* **TASK TO COMPLETE**
Set down exactly the lines of the records from the top to the line containing "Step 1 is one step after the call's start"; include both.

* **EXTRACTED RECORDS**

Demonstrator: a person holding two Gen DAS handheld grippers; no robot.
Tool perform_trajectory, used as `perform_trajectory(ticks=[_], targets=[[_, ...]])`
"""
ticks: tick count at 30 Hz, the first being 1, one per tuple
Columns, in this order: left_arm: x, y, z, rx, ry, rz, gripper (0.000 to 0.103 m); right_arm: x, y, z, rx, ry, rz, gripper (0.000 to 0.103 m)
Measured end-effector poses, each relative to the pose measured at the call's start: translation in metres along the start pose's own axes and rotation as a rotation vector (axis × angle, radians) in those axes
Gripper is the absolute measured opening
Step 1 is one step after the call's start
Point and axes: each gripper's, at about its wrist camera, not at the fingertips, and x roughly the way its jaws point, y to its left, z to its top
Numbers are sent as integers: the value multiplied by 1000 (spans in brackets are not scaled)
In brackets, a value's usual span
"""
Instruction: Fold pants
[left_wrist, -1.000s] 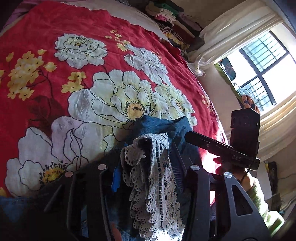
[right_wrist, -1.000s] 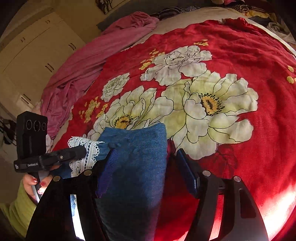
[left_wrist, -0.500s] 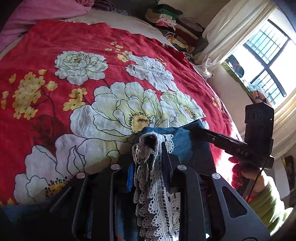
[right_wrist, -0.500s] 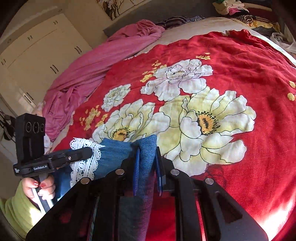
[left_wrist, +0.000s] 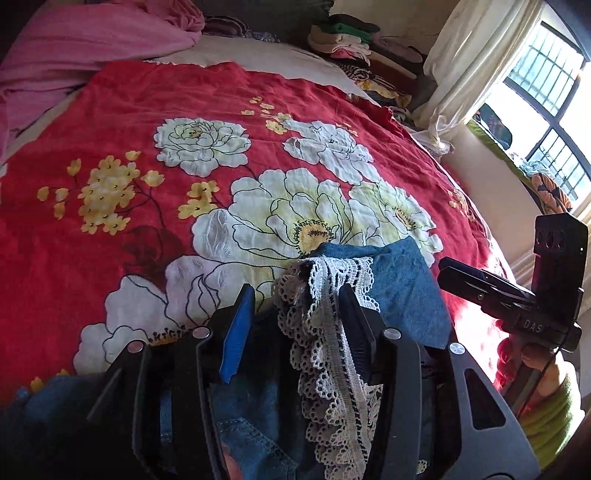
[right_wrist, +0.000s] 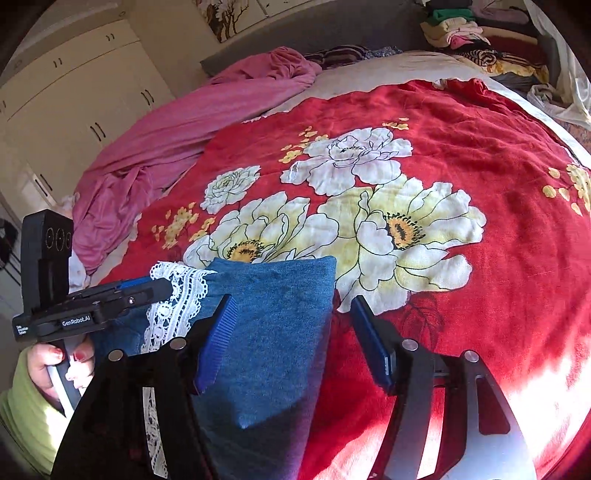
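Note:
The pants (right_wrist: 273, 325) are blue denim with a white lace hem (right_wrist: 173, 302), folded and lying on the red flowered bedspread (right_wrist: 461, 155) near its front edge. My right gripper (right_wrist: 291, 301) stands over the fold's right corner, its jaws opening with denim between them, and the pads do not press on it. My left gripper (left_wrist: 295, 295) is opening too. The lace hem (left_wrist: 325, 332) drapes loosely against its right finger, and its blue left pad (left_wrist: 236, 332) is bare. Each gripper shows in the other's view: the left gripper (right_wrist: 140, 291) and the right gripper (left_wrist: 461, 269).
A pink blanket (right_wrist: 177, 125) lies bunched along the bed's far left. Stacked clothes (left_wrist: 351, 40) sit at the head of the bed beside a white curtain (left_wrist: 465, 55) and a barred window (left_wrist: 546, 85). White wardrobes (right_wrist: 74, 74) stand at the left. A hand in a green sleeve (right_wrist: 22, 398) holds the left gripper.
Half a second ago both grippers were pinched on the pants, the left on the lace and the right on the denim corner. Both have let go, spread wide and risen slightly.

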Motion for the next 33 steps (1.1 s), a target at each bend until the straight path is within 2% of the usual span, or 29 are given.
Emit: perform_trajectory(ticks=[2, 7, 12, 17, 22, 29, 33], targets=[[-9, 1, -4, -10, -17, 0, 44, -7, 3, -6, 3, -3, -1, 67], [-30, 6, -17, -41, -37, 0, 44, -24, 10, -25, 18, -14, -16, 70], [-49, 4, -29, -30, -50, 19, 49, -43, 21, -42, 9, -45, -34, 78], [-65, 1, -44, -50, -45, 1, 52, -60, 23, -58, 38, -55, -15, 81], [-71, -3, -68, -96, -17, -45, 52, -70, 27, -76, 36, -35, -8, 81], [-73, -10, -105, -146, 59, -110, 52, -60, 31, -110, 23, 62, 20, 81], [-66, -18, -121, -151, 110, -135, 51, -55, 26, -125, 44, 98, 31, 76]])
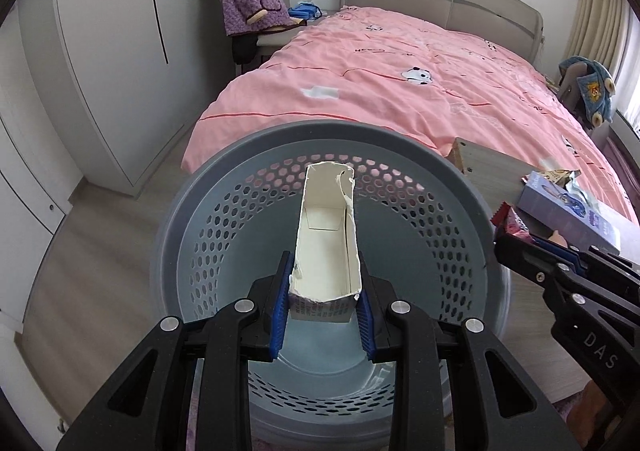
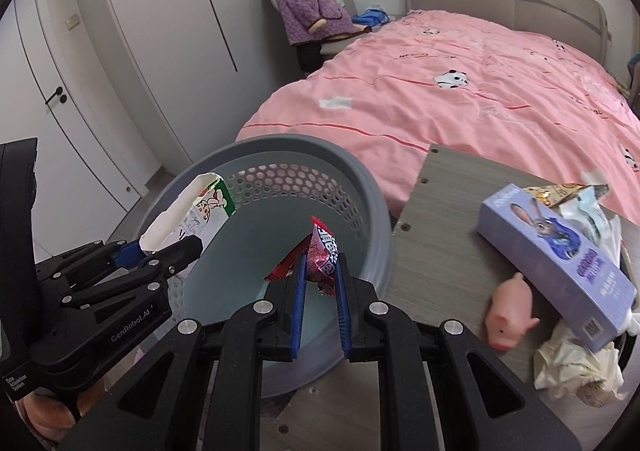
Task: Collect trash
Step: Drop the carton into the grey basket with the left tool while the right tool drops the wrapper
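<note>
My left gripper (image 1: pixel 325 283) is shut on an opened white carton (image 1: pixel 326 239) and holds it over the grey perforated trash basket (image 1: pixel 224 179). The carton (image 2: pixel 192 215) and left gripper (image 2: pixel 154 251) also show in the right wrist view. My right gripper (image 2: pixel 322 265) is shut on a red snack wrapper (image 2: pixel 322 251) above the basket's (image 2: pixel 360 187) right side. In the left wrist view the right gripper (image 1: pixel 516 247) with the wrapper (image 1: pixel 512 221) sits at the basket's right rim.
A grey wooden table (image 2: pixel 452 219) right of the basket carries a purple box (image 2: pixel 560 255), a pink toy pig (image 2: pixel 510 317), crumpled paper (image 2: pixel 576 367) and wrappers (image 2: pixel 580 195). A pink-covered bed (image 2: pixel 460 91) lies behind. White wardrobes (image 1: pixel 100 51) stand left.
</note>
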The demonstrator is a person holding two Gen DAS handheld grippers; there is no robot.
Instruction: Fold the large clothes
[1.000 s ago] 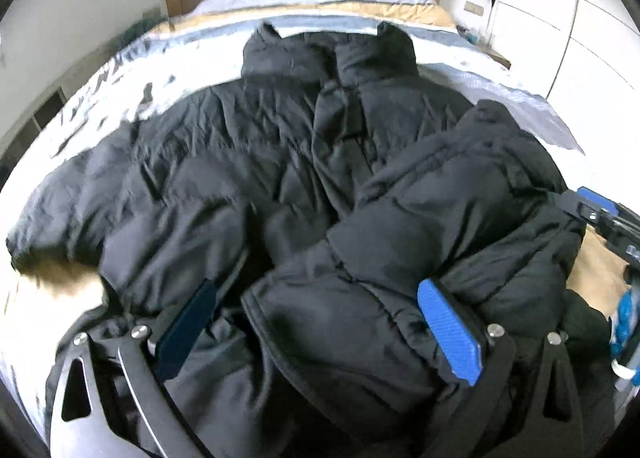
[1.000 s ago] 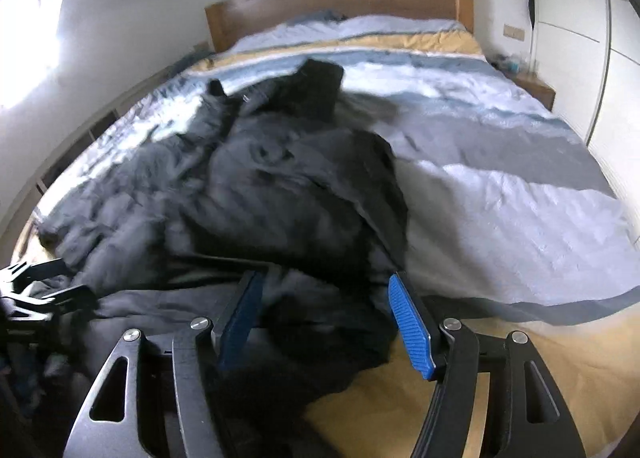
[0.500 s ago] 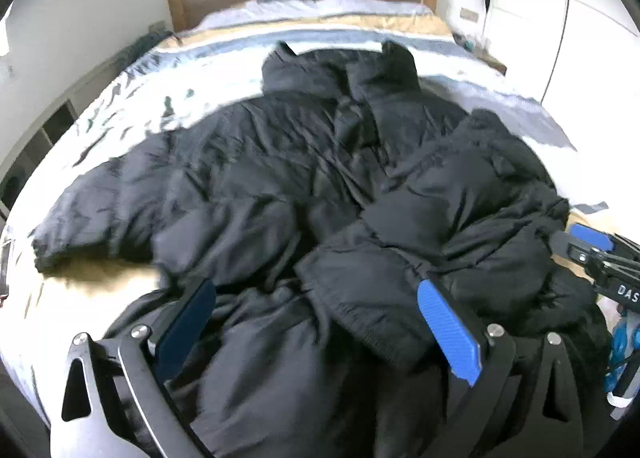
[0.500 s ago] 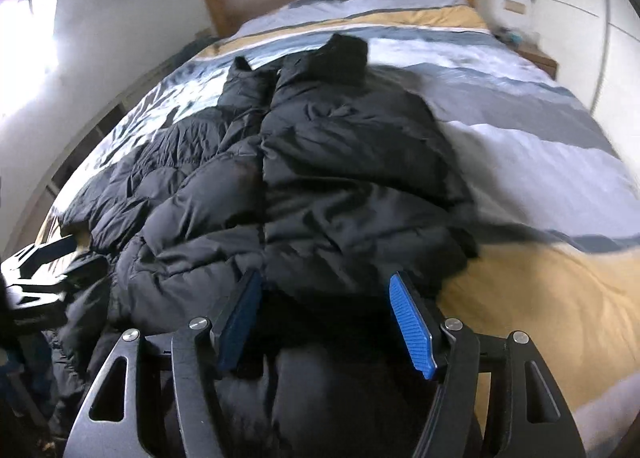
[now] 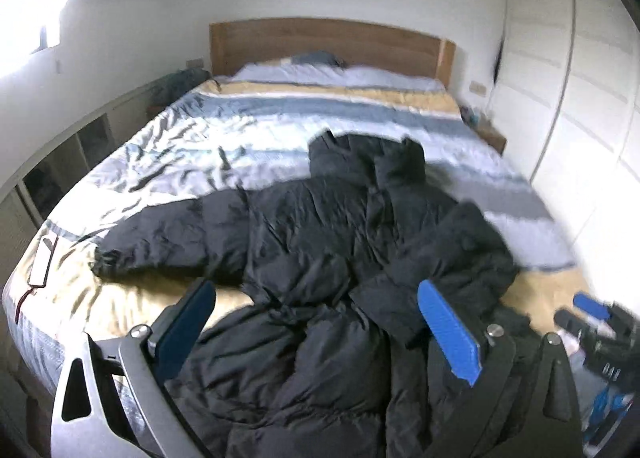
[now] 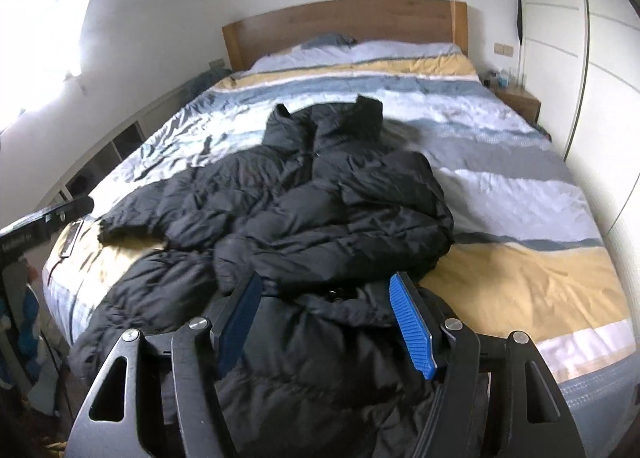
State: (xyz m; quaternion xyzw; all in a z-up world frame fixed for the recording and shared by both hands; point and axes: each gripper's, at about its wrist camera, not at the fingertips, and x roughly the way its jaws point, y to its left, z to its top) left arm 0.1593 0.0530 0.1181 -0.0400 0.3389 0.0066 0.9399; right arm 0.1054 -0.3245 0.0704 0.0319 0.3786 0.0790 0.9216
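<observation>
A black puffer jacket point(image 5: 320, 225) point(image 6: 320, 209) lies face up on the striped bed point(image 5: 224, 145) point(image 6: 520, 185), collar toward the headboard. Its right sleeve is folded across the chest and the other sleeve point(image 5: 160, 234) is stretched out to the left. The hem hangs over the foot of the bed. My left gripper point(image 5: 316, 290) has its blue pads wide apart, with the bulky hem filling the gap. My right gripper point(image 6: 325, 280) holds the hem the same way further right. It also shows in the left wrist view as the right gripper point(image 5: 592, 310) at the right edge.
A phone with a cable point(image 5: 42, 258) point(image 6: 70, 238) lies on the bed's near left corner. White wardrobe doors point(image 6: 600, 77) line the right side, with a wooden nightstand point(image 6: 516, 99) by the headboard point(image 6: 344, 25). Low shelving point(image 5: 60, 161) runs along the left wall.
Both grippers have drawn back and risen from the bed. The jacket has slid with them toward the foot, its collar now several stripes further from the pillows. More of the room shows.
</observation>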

* **RESULT OF THIS EXERCISE**
Demonstrator: a person holding two Gen DAS handheld grippers; no robot.
Tool perform_trajectory, used as `perform_trajectory(ticks=[_], targets=[[_, ...]])`
"""
ticks: tick count at 30 Hz, the first being 1, one per tuple
Columns, in this order: left_arm: x, y, z, rx, ry, rz, gripper (0.000 to 0.103 m); right_arm: x, y, z, rx, ry, rz, gripper (0.000 to 0.103 m)
Measured end-effector poses, each relative to the pose measured at the call's start: translation in metres along the start pose's own axes and rotation as a rotation vector (axis × angle, radians) in those axes
Gripper is the absolute measured opening
Step 1 is one step after the call's start

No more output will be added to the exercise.